Suhardiman Amby ditetapkan sebagai tersangka kasus dugaan tindak pidana korupsi suap jabatan dan penerimaan gratifikasi di lingkungan Pemerintah Kabupaten Kuantan Singingi.
Juru Bicara KPK Budi Prasetyo menjelaskan bahwa penyidik menjadwalkan pemeriksaan terhadap 11 orang saksi di Kantor Perwakilan BPKP Provinsi Riau.
Salah satu saksi yang diperiksa KPK adalah istri Bupati Kuansing.
"Pemeriksaan atas nama YH (Yulia Herman)," kata Budi Prasetyo dalam keterangannya.
Selain memanggil Yulia Herman, penyidik juga memintai keterangan Dedy Sambudi yang pernah menjabat sebagai Sekretaris Daerah Pemkab Kuansing periode 2022 hingga 2024.
KPK juga memanggil anggota DPRD Kabupaten Kuansing Maulana Imam Saleh serta Sekretaris DPRD Kabupaten Kuansing Andi Zulfitri.
Tim penyidik turut melayangkan panggilan kepada tujuh orang Tenaga Ahli Bupati Kuantan Singingi, yakni Rido Ricardo, Darwis, Aherson, Indra, Rocky, Armi Chaniago, dan Andi Cahyadi.
Baca juga: Disita KPK, Mobil Pajero Istri Muda Bupati Kuansing Suhardiman Amby Langsung Dibawa ke Jakarta
Baca juga: Ini Keterangan dan Status Suci Nitia Istri Muda Suhardiman Amby dalam Kasus Dugaan Suap Jabatan
KPK menetapkan Bupati Kuansing Suhardiman Amby, Sekda Kuansing Zulkarnaen, dan Direktur Utama PT MIC Ardiles sebagai tersangka kasus dugaan suap terkait jabatan Sekda usai terjaring OTT pada Senin (29/6/2026).
Kasus suap ini bermula ketika Pemkab Kuansing membuka lelang jabatan untuk posisi sekretaris daerah pada April 2025 lalu.

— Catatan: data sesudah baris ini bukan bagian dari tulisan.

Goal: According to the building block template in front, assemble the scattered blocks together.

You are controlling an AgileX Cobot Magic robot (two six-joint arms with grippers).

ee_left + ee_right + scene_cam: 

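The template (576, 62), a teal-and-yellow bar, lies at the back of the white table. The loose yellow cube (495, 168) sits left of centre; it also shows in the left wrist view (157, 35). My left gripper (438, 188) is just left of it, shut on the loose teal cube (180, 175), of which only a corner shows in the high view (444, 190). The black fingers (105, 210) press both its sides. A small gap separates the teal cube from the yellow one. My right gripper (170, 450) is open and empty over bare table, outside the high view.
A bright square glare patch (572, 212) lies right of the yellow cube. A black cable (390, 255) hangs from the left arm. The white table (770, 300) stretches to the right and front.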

Suhardiman Amby, secara terang-terangan meminta syarat berupa satu unit mobil SUV Toyota Land Cruiser 300 GR-S kepada para calon yang mengikuti proses seleksi.
Kepala Dinas Pekerjaan Umum dan Penataan Ruang (PUPR) saat itu, Zulkarnain, menyanggupi permintaan tersebut sehingga ia berhasil menduduki kursi Sekretaris Daerah Kuansing.
Zulkarnain membeli mobil mewah senilai Rp 2,05 miliar tersebut secara kredit menggunakan identitas Direktur Utama PT Mitra Ideal Consultant, Ardiles.
Zulkarnain mencicil kendaraan itu sebesar Rp 46,5 juta per bulan dengan tenor lima tahun.
Sebelumnya, Zulkarnain ternyata juga pernah menyuap Pelaksana Tugas Bupati Kuansing pada tahun 2021 menggunakan mobil Mitsubishi Pajero Sport Dakar senilai Rp 700 juta demi mengamankan jabatan Kepala Dinas PUPR.
Ardiles kembali memfasilitasi proses kredit mobil tersebut.
Sebagai imbalannya, Ardiles memenangkan belasan proyek di Dinas PUPR dan sekretariat daerah Kuansing yang bernilai miliaran rupiah sejak tahun 2022 hingga 2026.
Tim penyidik KPK juga masih terus menelusuri dugaan penerimaan uang lainnya oleh Suhardiman Amby terkait pelepasan kawasan Hutan Produksi Terbatas, di mana sang bupati diduga memotong setengah dari Sisa Hasil Usaha (SHU) milik para petani sawit setempat.